The gene-environment interaction has been called epigenetics and it is an aspect that has been gaining a lot of importance in recent years, especially in the field of health. Being able to influence what the person has genetically inherited apparently was not as impossible as was believed.

This finding completely contradicts the defenders of genetic determinism because, although they are right that the genes will continue to be in each and every one of the cells of an individual, The environment influences whether or not they will be activated and cause the person to behave in a certain way or suffer from a specific disease

A demonstration of this has been the discovery of the phenomenon of methylation, in which, either by having a specific type of diet, or by living in an environment in which the air is cleaner or more polluted, certain genes They are modified by incorporating a methyl group, without the need for genetic engineering to be carried out.

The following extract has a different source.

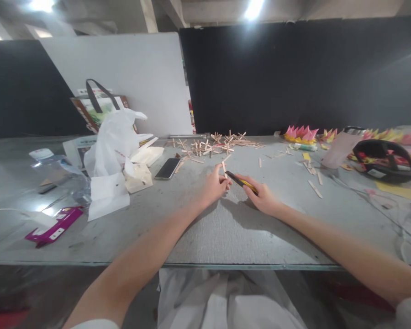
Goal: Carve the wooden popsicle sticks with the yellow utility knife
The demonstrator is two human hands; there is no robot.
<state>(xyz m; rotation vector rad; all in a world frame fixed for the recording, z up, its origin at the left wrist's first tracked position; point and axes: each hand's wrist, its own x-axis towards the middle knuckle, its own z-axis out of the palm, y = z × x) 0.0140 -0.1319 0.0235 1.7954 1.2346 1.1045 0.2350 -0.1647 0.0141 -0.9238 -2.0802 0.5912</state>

Thus, genetic material makes us have a tendency to manifest a specific type of cancer, have a particular type of personality or be physically slim, to give a few examples, but it does not limit you to being that. Between 10 and 15% of human diseases are hereditary, in the rest it is possible to modulate their effects by carrying out healthy habits.

It could be said that, today, in the field of hereditary and genomic science, the idea is defended that half of how we are is determined by the 25,000 genes that each of us possess, while the other half is determined by our social, dietary and climatic environment.